Les agriculteurs, Attal, la gauche et le RN : si tout est

"Claquer le cul des vaches (sic)" fut longtemps un geste obligé en politique, sorte de rite chiraquien qui démontrait une proximité supposée avec les agriculteurs. Qu’il était alors facile de s’en revendiquer à chaque Salon de l’agriculture. On moquait même Marine Le Pen qui un jour prit peur devant un bovin qui se secouait les mouches. Les gestes ont ceci de commun avec les mots qu’ils s’usent avec le temps à force d’être répétés, rabâchés. Après avoir annoncé dix mesures visant à faciliter le quotidien des exploitants, et la fin de la hausse de la taxation sur le gazole non routier (GNR), le Premier ministre Gabriel Attal a promis un "choc de simplification".
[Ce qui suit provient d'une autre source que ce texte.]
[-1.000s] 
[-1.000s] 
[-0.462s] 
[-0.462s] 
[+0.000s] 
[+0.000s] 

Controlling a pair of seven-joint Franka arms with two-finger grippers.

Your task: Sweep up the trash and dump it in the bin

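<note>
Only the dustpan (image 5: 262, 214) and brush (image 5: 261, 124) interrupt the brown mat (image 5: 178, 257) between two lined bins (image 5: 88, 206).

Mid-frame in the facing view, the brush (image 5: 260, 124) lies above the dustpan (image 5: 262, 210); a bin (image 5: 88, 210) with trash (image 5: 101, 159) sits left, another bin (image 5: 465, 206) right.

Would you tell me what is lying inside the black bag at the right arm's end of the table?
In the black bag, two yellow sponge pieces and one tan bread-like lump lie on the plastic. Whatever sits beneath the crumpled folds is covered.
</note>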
Un de plus, près de cinq ans après celui promis par Emmanuel Macron en 2018. "On a décidé de mettre l’agriculture au-dessus de tout", a renchéri le nouveau locataire de Matignon. C’était aussi le sort promis à l’Education ("la mère des batailles"), l’environnement ("ce quinquennat sera écologique ou ne sera pas"), l’égalité femmes-hommes ("grande cause"), etc. Les chocs et les urgences, des ritournelles aussi vieilles que la politique. Si tout est priorité, rien ne l’est. Si tout est en haut, qu’est-ce qui est en bas ?
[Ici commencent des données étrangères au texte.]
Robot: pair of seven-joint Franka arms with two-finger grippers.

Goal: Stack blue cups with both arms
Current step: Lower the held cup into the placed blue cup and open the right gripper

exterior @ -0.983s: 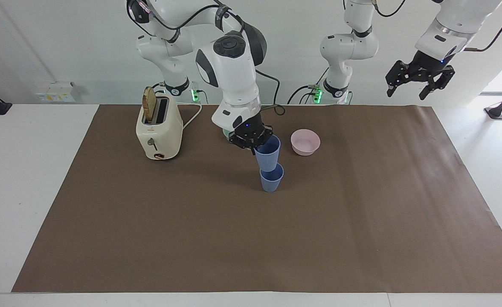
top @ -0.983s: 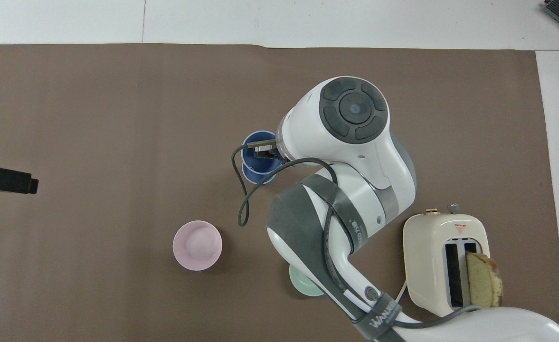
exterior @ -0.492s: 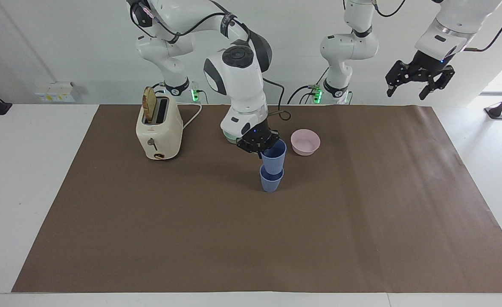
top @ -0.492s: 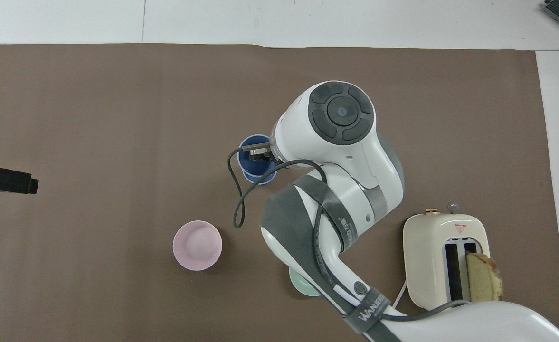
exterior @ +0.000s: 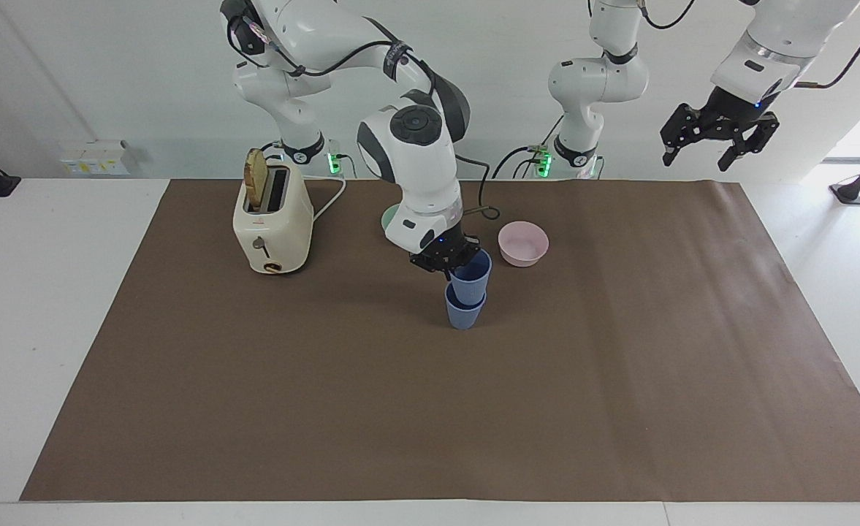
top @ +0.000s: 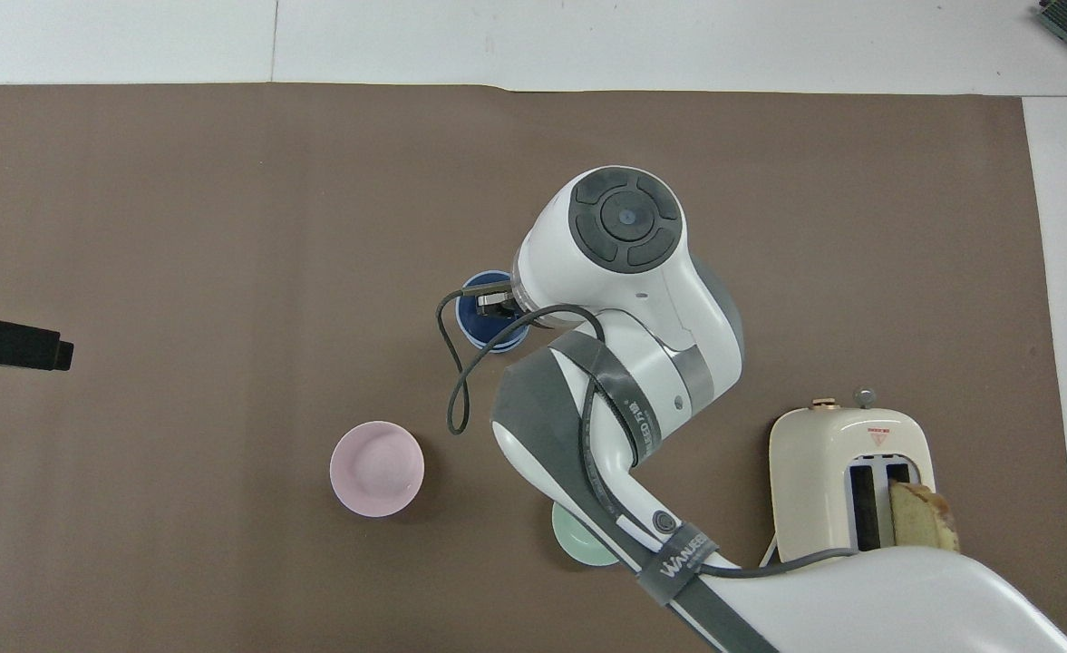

La parole performative est une vue de l’esprit du gouvernant, au même titre que les mille et une promesses d’une opposition qui n’hésite pas à flirter avec le "yakafokon" sinon le populisme. Ainsi les écologistes exhortent à mettre fin aux traités de libre-échange. Tous les traités ? François Ruffin et Raphaël Glucksmann en appellent au "protectionnisme", franco-français pour le premier, européen pour le second. Il y a une nécessité à réguler le marché mais l’agriculture française vit aussi de ses exportations. La fameuse "Ferme France", longtemps "grenier de l’Europe", est le sixième exportateur agricole mondial, et le troisième européen. Moins d’accords commerciaux, c’est l’assurance de fragiliser un colosse aux pieds d’argile : en 2022, la France a certes exporté plus de 83 milliards de produits agricoles et alimentaires [données de France Agrimer, publiées le 1er juin 2023] - un record – mais l’excédent a été porté avant tout par les vins, les spiritueux, les céréales et les produits laitiers ; la filière viande et celle des fruits et légumes étaient, elles, déficitaires.

Qui un agriculteur peut-il encore croire ? Le Rassemblement national n’en a pas raté une miette. Jordan Bardella se voit même en "lanceur d’alertes […] de ce qui se trame au sein de la Commission européenne". Le parti, comme l’ont fait ses partenaires de jeu d’extrême droite en Allemagne (AfD) et aux Pays-Bas (Parti pour la liberté), se considère comme un réceptacle de la désespérance paysanne. A qui profite la colère ? "A nous", répond sans hésiter Philippe Olivier, le conseiller de Marine Le Pen. Début décembre pourtant, quand les agriculteurs grondaient déjà et retournaient sens dessus dessous les panneaux des villages, les mêmes élus frontistes bataillaient jusqu’à plus soif sur la loi immigration. Et là aussi, les contradictions : début décembre, le même Bardella a eu toutes les difficultés du monde à expliquer un amendement d’un député RN qui facilitait le recours à la main-d’œuvre étrangère dans le secteur agricole, un secteur en tension s’il en est. Le genre de dispositif réclamé par les exploitants agricoles que le RN jugeait jusque-là comme une "pompe aspirante" de l’immigration. "En politique, une absurdité n’est pas un obstacle", disait Napoléon. Mais en voilà beaucoup…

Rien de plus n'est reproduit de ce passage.